Task instructions:
Both the line below containing "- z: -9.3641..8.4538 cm" and the line containing "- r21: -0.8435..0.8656", along with every line between them, should be repeated exactly; no other line belongs in the answer.

Dataset content:
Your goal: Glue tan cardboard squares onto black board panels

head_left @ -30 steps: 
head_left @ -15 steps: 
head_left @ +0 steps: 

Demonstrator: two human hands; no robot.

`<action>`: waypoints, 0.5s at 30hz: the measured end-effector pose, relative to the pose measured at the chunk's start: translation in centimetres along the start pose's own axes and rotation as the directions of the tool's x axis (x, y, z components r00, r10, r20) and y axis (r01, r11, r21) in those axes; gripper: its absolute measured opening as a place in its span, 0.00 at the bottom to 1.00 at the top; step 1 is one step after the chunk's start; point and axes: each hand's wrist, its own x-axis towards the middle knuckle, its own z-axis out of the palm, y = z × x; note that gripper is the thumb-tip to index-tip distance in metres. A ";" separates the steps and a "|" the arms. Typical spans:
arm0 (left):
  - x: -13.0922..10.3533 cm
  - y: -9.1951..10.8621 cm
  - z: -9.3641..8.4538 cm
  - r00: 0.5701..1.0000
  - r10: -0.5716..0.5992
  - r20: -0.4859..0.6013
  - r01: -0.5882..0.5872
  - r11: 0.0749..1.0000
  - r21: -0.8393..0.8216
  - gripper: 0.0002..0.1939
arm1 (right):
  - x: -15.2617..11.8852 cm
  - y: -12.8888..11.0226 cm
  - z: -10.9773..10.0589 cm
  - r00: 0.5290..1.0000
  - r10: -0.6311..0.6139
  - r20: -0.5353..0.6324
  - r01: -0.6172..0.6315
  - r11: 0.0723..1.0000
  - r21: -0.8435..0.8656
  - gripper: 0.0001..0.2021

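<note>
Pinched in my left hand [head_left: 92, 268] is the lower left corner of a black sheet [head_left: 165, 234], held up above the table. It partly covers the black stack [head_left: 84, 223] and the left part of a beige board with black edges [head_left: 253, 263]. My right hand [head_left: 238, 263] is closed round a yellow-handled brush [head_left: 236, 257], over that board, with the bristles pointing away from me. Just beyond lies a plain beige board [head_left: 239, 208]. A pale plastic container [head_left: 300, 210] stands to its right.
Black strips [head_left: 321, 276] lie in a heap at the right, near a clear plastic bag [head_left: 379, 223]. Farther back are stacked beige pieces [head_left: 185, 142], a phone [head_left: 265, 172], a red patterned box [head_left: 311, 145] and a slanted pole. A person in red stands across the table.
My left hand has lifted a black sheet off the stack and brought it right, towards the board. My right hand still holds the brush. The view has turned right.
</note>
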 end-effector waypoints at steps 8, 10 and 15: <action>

Answer space:
  - z: -9.3641..8.4538 cm
  - r00: 0.5701..1.0000
  - r10: -0.5716..0.5992
  - r20: -0.4859..0.6013
  - r01: -0.5882..0.5872
  - r11: 0.0749..1.0000
  - r21: -0.8393..0.8216
  - gripper: 0.0002..0.1939
arm1 (right):
  - x: -15.2617..11.8852 cm
  - y: -12.8888..11.0226 cm
  - z: -10.9773..10.0589 cm
  - r00: 0.5290..1.0000
  - r10: -0.6311..0.6139
  - r20: -0.5353..0.6324
  - r01: -0.6172..0.6315
  - r11: 0.0723..1.0000
  - r21: -0.8435..0.8656

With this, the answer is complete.